Ortschaft Ballerstedt
Ortsbürgermeister: Joachim Pierau
Telefon: 039328 476
Fax 03937 492850
Sprechzeit: montags,
18:00 - 19:00 Uhr
stellv. Ortsbürgermeister: Bernd Pudell
Einwohner: 292
Fläche: 1.186 ha
Ortsteile: Ballerstedt
  Klein Ballerstedt
Geschichtliches und Sehenswertes:
Ballerstedt wurde erstmals 1238 urkundlich erwähnt.
Die Umgebung des Ortes ist geschichtsträchtig. Hier gab es drei altheidnische Fundstätten:

  • auf dem so genannten Hundsrücken,
  • auf den Hasenäckern,
  • auf dem so genannten Krummenschlag.

  • Die romanische, dreiteilige Feldsteinkirche von Groß-Ballerstedt stammt aus dem 12. Jahrhundert. Der bescheidenere Bau in Klein-Ballerstedt wurde in der ersten Hälfte des 13. Jahrhunderts errichtet.
    Während der französischen Herrschaft durch Napoleon gehörte auch Ballerstedt zum Königreich Westfalen und nach der Völkerschlacht bei Leipzig Preußen.
    Ein bedeutender Einschnitt für die Ballerstedter war die Anfang des 19. Jahrhunderts durchgeführte Seperation (Flurbereinigung). Die gesamte Feldmark wurde vermessen und von bestellten Kreisgutachtern gütemäßig bewertet, die Äcker in zehn Klassen eingeschätzt. Die Ergebnisse dieser "Flurbereinigung" stellten die landwirtschaftlichen Besitzverhältnisse bis 1945 dar. Bis zum Ende des Zweiten Weltkrieges war Ballerstedt ein ausgeprägtes Bauerndorf.

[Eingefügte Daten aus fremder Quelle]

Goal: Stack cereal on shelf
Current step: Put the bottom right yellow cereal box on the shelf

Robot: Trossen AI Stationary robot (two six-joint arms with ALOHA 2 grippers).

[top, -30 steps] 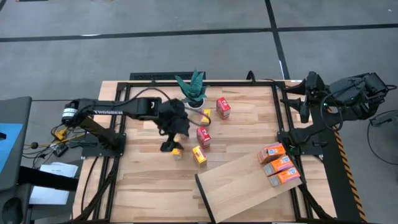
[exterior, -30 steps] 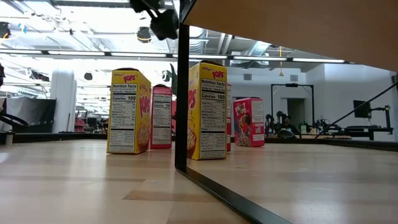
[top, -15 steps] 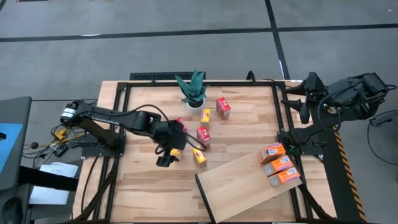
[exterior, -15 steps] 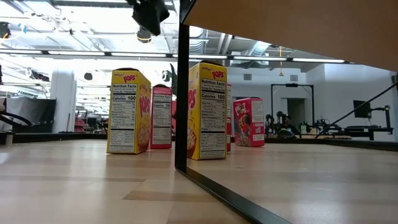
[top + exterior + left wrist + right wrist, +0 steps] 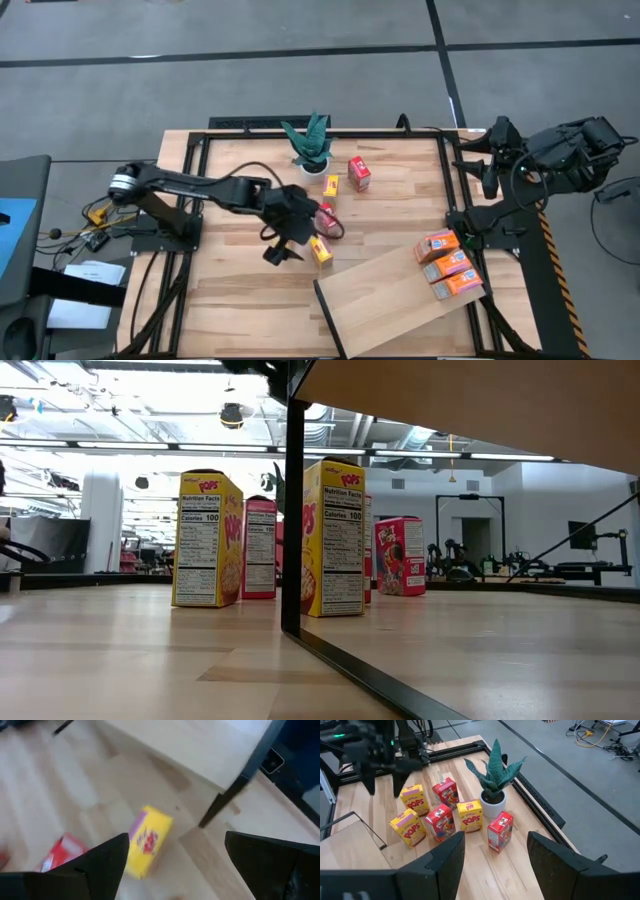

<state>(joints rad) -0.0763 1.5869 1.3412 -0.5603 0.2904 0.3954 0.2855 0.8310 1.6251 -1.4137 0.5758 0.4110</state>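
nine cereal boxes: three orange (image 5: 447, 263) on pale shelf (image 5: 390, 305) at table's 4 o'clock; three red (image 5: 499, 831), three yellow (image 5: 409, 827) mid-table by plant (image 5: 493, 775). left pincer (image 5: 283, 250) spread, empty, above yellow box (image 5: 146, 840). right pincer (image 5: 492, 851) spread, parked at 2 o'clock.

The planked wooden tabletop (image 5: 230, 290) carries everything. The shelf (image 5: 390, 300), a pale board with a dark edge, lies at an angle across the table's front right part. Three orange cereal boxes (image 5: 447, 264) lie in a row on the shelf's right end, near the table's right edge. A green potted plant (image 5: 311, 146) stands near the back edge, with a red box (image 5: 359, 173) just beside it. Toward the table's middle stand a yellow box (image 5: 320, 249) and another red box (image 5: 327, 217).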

Um 1840 führte der Bauer Schulze-Lupitz erste Anbauversuche mit der Lupine zur Verbesserung der Bodenfruchtbarkeit durch und machte sie über die Grenzen der Altmark bekannt. Die 1908 eingeweihte Kleinbahn Stendal - Arendsee brachte für Ballerstedt den wirtschaftlichen Aufschwung (Zuckerrübentransporte nach Goldbeck).

    Die Freiwillige Feuerwehr gründete sich im Jahre 1930. Vier Jahre später erhielt das Dorf einen Feuerlöschbrunnen.

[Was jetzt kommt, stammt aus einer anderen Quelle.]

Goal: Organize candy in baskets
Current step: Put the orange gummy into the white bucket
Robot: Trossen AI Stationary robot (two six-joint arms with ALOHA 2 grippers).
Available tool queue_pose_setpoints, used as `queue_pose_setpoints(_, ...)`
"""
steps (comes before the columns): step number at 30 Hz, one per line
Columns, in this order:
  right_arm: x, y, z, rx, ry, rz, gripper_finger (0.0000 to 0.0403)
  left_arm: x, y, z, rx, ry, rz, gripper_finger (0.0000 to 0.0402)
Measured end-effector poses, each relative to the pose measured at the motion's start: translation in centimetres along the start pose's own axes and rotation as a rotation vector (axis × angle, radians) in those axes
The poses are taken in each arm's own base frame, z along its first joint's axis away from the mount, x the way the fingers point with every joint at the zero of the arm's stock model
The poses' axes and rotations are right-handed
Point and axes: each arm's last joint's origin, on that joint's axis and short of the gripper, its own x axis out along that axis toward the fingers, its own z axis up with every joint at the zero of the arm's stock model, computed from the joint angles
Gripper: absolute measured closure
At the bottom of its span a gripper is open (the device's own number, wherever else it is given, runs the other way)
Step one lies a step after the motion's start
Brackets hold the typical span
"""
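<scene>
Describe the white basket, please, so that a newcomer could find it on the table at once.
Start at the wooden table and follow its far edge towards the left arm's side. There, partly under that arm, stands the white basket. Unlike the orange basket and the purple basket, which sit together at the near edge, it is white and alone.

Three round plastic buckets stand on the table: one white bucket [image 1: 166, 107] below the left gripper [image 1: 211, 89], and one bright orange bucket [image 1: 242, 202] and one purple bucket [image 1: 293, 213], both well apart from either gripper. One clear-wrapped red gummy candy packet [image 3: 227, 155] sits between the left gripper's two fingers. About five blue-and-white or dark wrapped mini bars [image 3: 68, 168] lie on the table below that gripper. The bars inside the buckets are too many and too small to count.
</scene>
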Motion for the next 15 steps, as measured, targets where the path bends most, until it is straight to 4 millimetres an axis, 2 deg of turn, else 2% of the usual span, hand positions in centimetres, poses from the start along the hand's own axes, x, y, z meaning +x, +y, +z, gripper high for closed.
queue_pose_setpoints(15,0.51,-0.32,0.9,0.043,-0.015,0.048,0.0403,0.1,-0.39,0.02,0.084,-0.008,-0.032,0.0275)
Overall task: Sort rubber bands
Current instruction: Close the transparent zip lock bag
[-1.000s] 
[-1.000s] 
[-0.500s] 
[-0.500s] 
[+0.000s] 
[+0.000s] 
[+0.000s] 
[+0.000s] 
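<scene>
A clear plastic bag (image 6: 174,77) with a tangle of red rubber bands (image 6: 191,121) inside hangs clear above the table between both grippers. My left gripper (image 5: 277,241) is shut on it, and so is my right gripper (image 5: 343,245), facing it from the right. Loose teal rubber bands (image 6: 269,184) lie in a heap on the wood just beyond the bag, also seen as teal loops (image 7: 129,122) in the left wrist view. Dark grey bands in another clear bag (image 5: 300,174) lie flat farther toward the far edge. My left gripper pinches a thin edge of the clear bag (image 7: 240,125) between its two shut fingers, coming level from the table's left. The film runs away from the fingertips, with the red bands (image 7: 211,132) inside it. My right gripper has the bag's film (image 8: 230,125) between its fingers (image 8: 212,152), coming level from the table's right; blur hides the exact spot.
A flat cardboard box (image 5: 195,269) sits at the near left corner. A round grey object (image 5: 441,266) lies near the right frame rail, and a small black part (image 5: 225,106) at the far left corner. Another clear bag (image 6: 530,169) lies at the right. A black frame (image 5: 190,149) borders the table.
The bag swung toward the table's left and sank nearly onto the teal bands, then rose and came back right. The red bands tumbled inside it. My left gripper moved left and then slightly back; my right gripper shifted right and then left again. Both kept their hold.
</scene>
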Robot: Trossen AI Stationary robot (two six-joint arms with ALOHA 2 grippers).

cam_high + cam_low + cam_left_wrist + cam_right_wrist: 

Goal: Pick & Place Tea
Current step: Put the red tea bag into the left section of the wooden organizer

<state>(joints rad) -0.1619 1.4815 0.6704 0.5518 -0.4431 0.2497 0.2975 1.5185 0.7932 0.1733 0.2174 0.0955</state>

    Seit 1974 gehörte Ballerstedt zum Gemeindeverband Flessau, ab dem 02.09.1991 zur VWG Flessau, ab 25.01.1993 zur VWG "Altmärkische Höhe" Lückstedt und seit dem 01.01.2005 zur Verwaltungsgemeinschaft Osterburg.

    Seit 01.07.2009 gehört die Gemeinde Ballerstedt zur Einheitsgemeinde "Hansestadt Osterburg (Altmark)".